■ **Work task**: Repeat exactly the lines running from the first line of the data to the line containing "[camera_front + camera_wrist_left", both ends included, and nothing else; drop the pictures.

■ **Input data**:
------------------------------------

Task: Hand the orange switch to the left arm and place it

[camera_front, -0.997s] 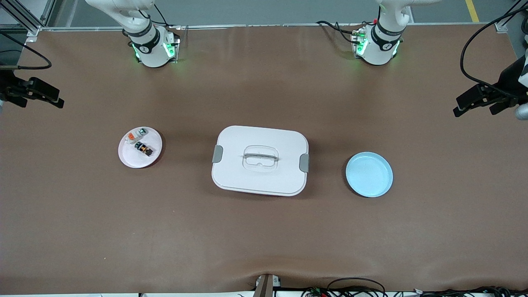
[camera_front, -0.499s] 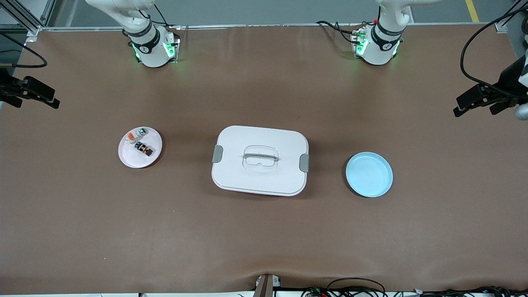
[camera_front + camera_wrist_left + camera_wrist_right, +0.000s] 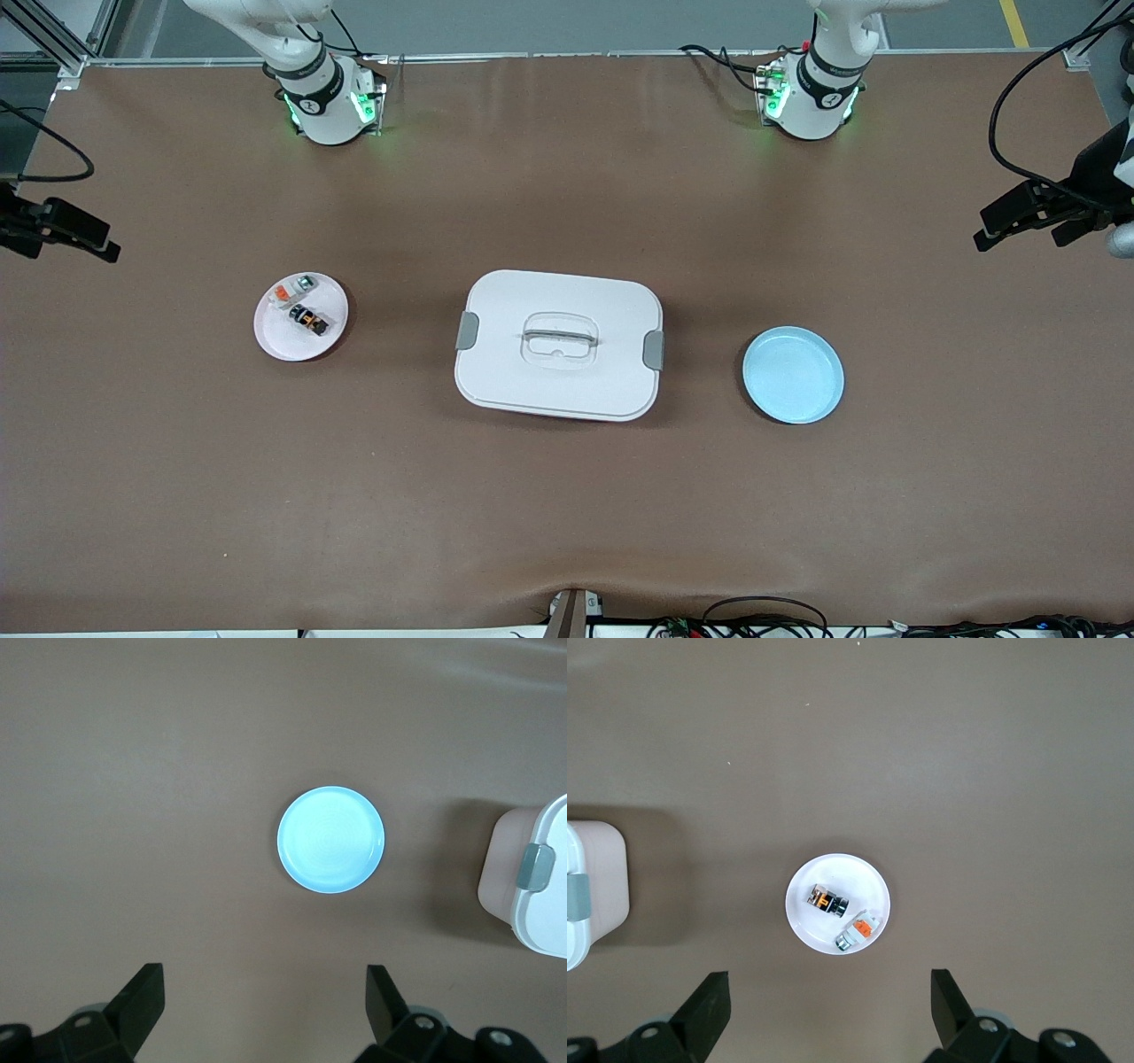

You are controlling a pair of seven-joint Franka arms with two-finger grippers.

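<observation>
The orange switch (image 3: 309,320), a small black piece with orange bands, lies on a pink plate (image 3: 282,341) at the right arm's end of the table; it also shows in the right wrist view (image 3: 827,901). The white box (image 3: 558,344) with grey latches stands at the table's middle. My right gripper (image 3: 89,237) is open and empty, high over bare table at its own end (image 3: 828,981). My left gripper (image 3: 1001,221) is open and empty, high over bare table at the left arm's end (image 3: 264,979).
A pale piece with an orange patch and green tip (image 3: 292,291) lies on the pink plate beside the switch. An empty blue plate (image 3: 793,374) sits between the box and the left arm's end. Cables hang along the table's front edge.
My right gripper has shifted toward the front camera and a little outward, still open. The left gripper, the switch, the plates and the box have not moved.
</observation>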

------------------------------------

■ **Reply to the task**:
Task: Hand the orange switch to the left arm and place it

[camera_front, -0.997s] 
[camera_front, -0.499s] 
[camera_front + camera_wrist_left + camera_wrist_right, +0.000s] 

The exercise asks for nothing more.